Work item:
Check every line of the material below for the string "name", and return the ones that have it.

Information shown:

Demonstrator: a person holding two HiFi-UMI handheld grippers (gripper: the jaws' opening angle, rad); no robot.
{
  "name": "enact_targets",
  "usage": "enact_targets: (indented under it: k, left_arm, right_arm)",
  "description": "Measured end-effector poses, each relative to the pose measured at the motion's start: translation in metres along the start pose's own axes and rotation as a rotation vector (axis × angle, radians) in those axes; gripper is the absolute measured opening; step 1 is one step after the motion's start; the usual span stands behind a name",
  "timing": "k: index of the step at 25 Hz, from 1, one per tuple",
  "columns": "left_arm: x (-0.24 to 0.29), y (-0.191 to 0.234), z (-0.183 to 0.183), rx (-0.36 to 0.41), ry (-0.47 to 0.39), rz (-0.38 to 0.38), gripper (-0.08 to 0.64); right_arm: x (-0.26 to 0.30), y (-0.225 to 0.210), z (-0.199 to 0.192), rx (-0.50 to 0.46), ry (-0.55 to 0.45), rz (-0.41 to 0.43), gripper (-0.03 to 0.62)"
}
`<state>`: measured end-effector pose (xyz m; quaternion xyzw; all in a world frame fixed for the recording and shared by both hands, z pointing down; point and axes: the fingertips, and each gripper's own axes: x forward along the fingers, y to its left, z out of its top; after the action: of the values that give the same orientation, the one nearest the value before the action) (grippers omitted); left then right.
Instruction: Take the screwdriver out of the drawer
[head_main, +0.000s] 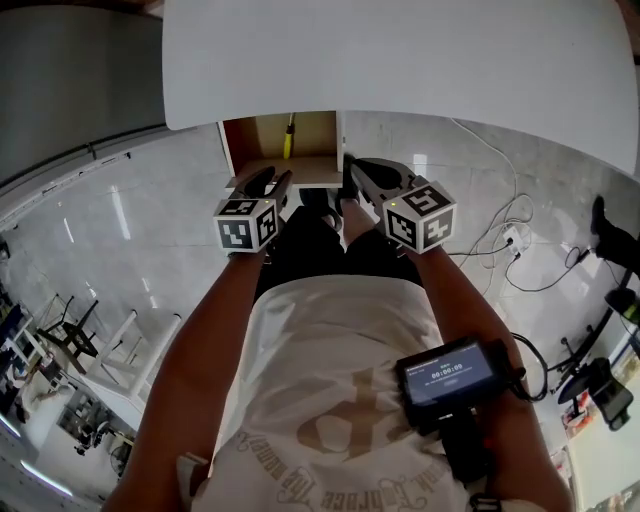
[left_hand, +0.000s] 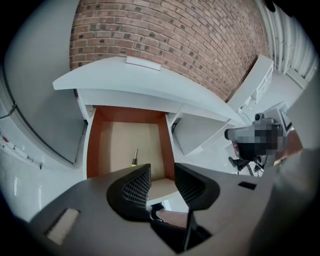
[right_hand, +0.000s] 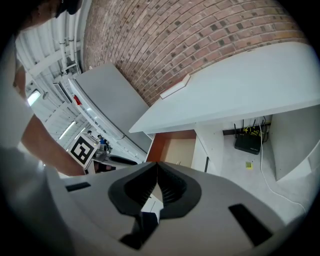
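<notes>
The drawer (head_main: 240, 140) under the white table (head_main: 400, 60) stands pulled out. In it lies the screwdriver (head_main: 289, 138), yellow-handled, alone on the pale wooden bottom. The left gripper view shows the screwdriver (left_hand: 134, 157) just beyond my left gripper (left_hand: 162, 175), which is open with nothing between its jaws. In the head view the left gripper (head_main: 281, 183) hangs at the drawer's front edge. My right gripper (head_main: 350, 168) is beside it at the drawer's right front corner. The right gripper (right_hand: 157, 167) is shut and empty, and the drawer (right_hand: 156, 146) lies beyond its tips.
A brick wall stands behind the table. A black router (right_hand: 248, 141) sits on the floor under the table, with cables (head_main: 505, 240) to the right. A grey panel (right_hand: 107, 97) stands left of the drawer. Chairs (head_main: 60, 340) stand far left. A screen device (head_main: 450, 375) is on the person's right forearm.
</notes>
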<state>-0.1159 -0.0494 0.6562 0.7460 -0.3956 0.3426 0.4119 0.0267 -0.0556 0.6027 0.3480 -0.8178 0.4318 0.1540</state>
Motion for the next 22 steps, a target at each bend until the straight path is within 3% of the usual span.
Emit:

Exercise answer:
  "name": "enact_targets",
  "description": "Measured end-effector poses, each relative to the pose measured at the motion's start: translation in metres along the start pose's own axes and rotation as a rotation vector (axis × angle, radians) in those axes; gripper is the absolute measured opening; step 1 is one step after the motion's start; the usual span stands behind a name",

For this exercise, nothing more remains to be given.